Seems really interesting, but how would this exactly work? Since many people change software daily I don't think this would work, in the way you present it. Though I think it would work if you added these factors (ROM, kernel, etc.) as a possibility when creating a thread. The reason I think this is way is that the people who doesn't provide enough info in the OP, I don't think would provide those settings in a profile.

Example: User posts thread saying X does not work. How can I fix it?

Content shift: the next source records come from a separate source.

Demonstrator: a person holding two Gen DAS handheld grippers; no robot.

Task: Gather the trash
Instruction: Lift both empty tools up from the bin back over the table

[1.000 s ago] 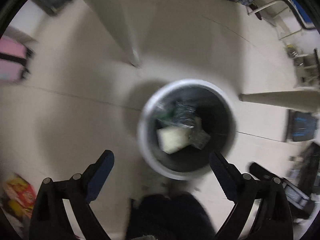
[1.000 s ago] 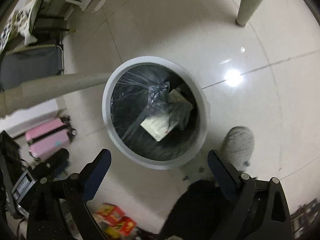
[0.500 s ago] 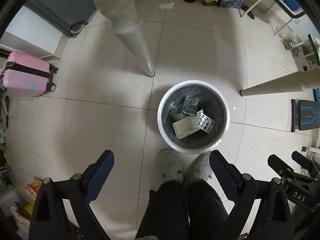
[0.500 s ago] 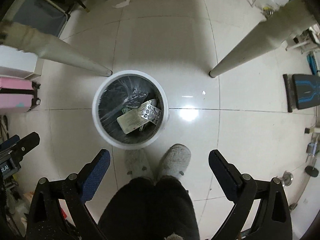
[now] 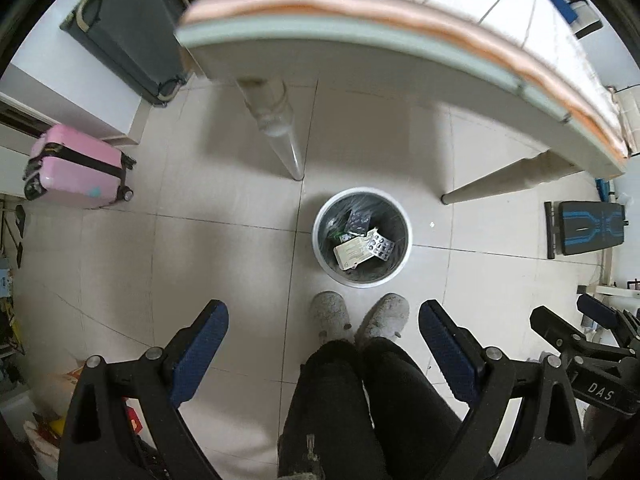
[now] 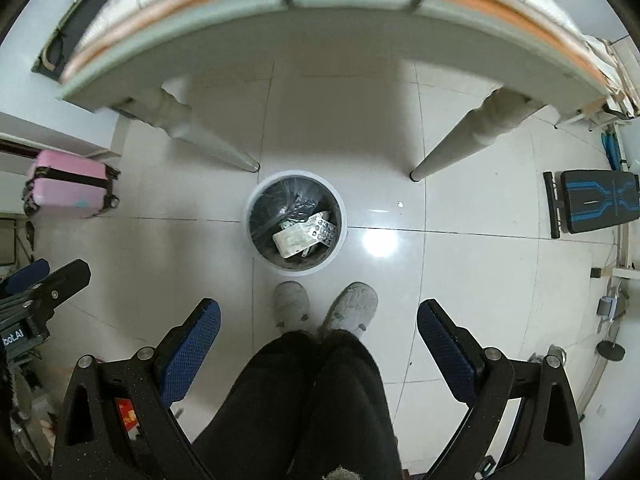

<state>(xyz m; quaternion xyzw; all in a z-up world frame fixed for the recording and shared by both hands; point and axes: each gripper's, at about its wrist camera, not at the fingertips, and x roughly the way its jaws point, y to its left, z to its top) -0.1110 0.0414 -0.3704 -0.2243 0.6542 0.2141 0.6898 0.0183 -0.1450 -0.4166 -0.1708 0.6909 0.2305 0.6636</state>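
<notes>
one white bin [image 5: 362,238] on the floor [image 5: 160,248] between two table legs, with a pale box [image 5: 352,253] and two pill sheets in it, one shiny one [image 5: 380,243] lying on the box. two grey slippers [image 5: 330,314] just beside the bin. left tool [image 5: 323,330] and right tool [image 6: 318,326] both spread wide, holding nothing, pointed down at the floor well above the bin, which sits ahead of the fingers. pink suitcase [image 5: 76,168] off left.
</notes>
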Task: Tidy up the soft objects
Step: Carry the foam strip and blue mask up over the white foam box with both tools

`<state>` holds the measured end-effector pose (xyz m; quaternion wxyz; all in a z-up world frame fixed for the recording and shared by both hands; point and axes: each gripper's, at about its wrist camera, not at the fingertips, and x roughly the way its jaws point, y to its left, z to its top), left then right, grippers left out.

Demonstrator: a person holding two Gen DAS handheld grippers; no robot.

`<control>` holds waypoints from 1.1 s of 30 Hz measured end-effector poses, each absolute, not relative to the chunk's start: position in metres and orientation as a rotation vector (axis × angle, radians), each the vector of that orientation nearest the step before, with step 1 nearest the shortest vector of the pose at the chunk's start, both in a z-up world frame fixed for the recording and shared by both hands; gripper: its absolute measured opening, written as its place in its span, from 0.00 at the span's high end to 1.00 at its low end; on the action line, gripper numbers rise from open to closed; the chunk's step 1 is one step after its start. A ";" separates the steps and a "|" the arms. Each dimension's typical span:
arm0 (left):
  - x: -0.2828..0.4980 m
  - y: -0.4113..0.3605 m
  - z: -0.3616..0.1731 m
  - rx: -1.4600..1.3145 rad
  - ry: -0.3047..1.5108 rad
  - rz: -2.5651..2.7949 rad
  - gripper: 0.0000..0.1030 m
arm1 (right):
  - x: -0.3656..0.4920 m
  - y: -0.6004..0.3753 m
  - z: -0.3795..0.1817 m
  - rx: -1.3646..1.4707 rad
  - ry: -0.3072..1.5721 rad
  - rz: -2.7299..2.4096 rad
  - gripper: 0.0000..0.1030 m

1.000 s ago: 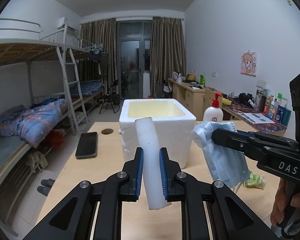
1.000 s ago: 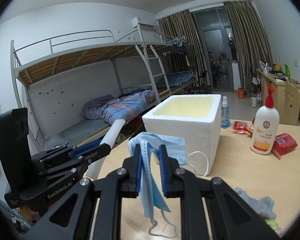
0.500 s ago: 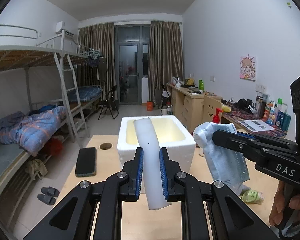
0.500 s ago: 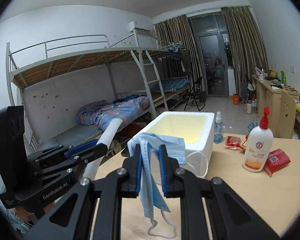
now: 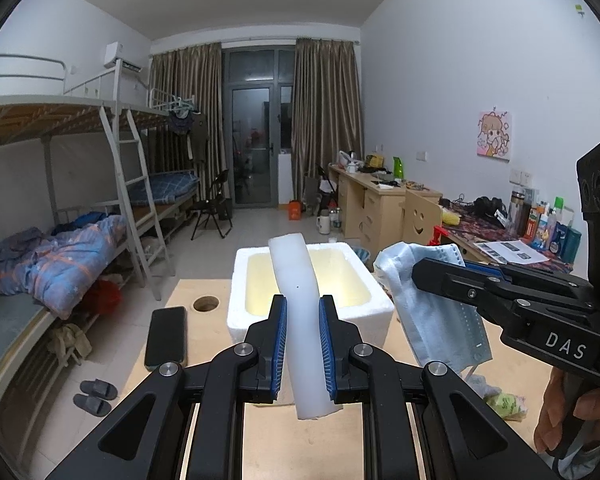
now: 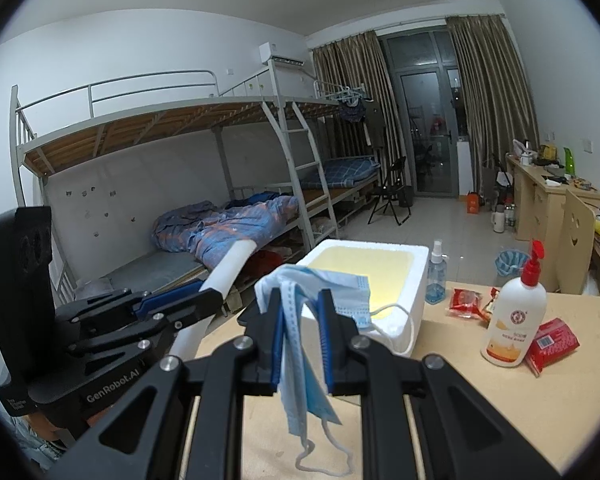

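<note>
White letters "DAS" stand on the black body of the right gripper (image 5: 436,276) — seen from the left wrist, near the hand holding it. "GenRobot.AI" runs along the side of the left gripper (image 6: 210,300) in the right wrist view. The white pump bottle (image 6: 514,320) near the table's right edge carries a round red emblem and small print — too small to read.

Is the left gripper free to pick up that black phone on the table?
Probably not yet. The left gripper is already shut on a white foam strip, so its fingers are occupied. The path to the phone itself looks clear.
</note>
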<state>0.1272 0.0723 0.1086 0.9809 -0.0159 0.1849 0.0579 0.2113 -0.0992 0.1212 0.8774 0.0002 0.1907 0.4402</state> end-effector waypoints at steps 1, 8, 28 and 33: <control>0.129 0.073 0.110 -0.032 0.372 0.117 0.83 | 0.213 -0.098 0.123 -0.002 0.397 0.918 0.81; 0.154 0.078 0.116 -0.026 0.378 0.108 0.83 | 0.227 -0.092 0.131 -0.018 0.390 0.911 0.81; 0.229 0.097 0.110 -0.024 0.414 0.093 0.83 | 0.283 -0.070 0.136 0.000 0.400 0.890 0.81; 0.244 0.100 0.106 -0.030 0.426 0.089 0.83 | 0.289 -0.067 0.135 -0.010 0.407 0.888 0.81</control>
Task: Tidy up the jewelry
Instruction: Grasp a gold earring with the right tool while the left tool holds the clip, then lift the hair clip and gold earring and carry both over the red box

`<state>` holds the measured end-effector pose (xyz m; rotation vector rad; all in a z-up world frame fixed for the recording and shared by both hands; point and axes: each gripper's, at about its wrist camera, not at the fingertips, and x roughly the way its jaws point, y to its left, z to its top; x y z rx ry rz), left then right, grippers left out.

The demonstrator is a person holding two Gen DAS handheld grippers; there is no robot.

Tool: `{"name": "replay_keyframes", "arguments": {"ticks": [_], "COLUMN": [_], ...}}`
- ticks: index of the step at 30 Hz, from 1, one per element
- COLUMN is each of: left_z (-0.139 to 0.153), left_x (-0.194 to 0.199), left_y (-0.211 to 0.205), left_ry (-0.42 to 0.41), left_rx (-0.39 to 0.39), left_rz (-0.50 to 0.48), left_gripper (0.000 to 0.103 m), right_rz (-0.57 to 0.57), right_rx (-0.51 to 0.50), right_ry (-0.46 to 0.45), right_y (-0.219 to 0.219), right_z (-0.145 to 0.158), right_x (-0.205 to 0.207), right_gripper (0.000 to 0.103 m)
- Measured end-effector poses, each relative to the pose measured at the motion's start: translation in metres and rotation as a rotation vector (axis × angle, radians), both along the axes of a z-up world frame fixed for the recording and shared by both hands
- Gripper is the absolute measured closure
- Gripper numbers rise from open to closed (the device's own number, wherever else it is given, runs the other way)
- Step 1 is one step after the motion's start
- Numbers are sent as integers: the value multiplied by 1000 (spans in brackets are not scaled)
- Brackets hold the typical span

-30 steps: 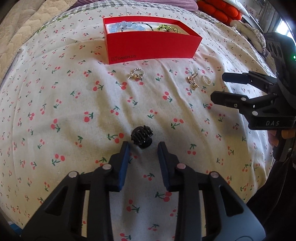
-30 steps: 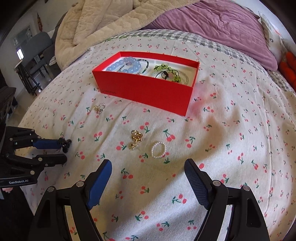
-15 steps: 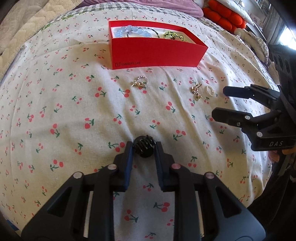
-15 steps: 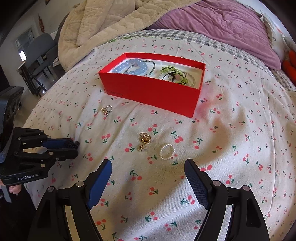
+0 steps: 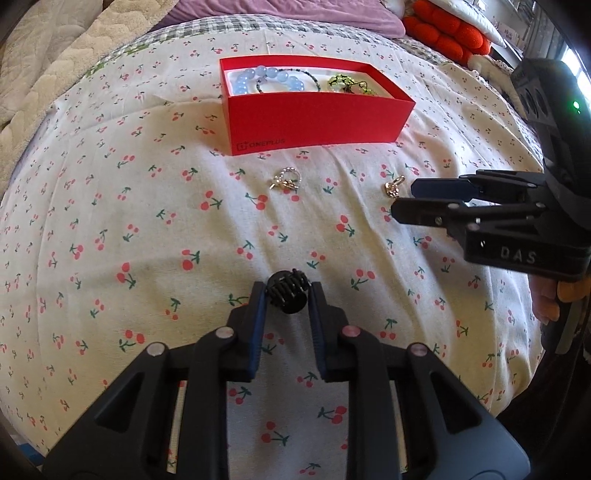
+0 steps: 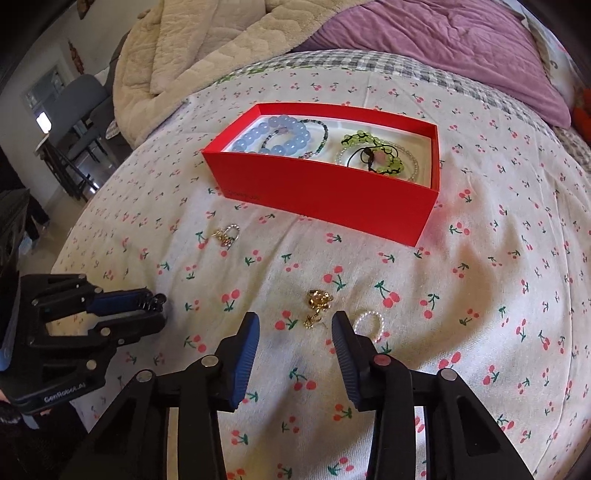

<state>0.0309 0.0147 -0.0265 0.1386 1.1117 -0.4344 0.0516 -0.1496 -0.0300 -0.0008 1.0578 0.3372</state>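
My left gripper (image 5: 287,293) is shut on a small black hair claw (image 5: 289,294), just above the cherry-print bedspread; it also shows in the right wrist view (image 6: 157,304). My right gripper (image 6: 295,325) is open, its fingers either side of a gold earring (image 6: 317,301), with a white pearl ring (image 6: 369,323) just right of it. A silver ring (image 5: 286,179) lies in front of the red box (image 5: 314,118), which holds a blue bead bracelet (image 6: 280,134) and a green bead bracelet (image 6: 373,151).
The bed carries a cream quilt (image 6: 207,48) and a purple blanket (image 6: 443,44) behind the box. Orange cushions (image 5: 447,33) sit far right. A chair (image 6: 74,110) stands beside the bed at the left.
My left gripper closed on the black hair claw and lifted it slightly. My right gripper moved forward over the gold earring and narrowed its opening.
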Motion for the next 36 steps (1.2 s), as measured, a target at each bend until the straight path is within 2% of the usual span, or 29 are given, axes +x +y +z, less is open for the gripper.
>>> {"name": "replay_keyframes", "arguments": {"ticks": [15,18,20,36], "left_z": [0,1,2,18], "left_x": [2,2,3,13], "left_y": [-3,-3,-3,-4], "left_ry": [-2,-6,-7,-47], "left_rx": [13,17,17,0], "left_rz": [4,4,5,30], "left_gripper": [78,78,78,78], "right_rz": [-63,-65,-64,-54], "right_rx": [-6,-15,-21,-8], "right_ry": [24,20,20,-22], "right_y": [-1,-1,-1,-5], "right_z": [-9,-9,-10,11], "right_x": [20,20,21,10], "right_gripper": [74,80,87,87]}}
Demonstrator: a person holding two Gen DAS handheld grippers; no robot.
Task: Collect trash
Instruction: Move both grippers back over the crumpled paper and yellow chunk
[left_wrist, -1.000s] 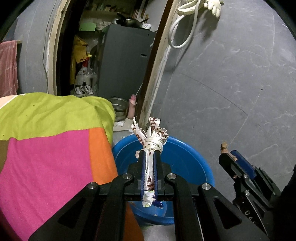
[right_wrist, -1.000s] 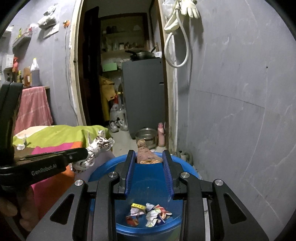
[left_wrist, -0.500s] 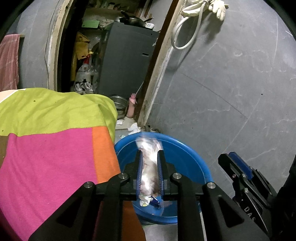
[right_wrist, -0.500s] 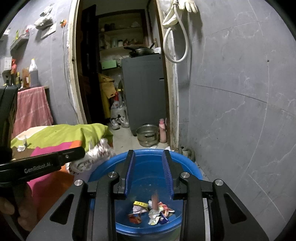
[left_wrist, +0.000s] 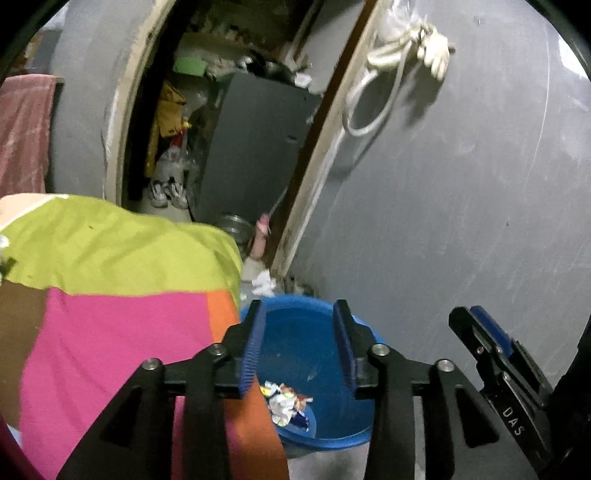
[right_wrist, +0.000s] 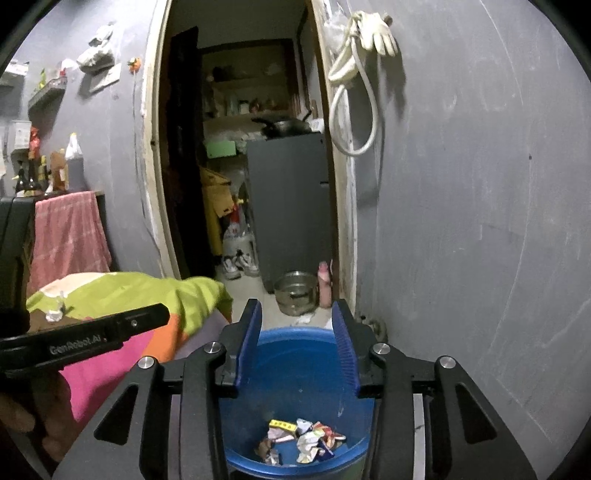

In the jeep-forum it's a really good solution (the one you presented) because then we're talking hardware, and though I don't know how often those guys and gals change I hardware, I suspect it's not nearly as often as in an android-forum. In android-forums I think we just would need a more simple way to present your problem, like the possibility to enter ROM, kernel, etc. when creating a thread.

But since I don't have much coding-skills I have no idea what it would require to do this, but overall, great idea!


----------



## brkshr (Jun 16, 2011)

mil0ck said:


> Seems really interesting, but how would this exactly work? Since many people change software daily I don't think this would work, in the way you present it. Though I think it would work if you added these factors (ROM, kernel, etc.) as a possibility when creating a thread. The reason I think this is way is that the people who doesn't provide enough info in the OP, I don't think would provide those settings in a profile.
> 
> Example: User posts thread saying X does not work. How can I fix it?
> 
> ...


Actually, I had thought that it would be a pain to get users to update that regularly. I just didn't have any idea how to get around that, other than coming up with something that is easily update-able.

I really like your idea of having something to fill out & show in the OP, when creating a thread! I also wouldn't think that would be too hard for Rootz to implement, because they already have something like that for developer threads.

Thanks for your input! That's why I posted this.


----------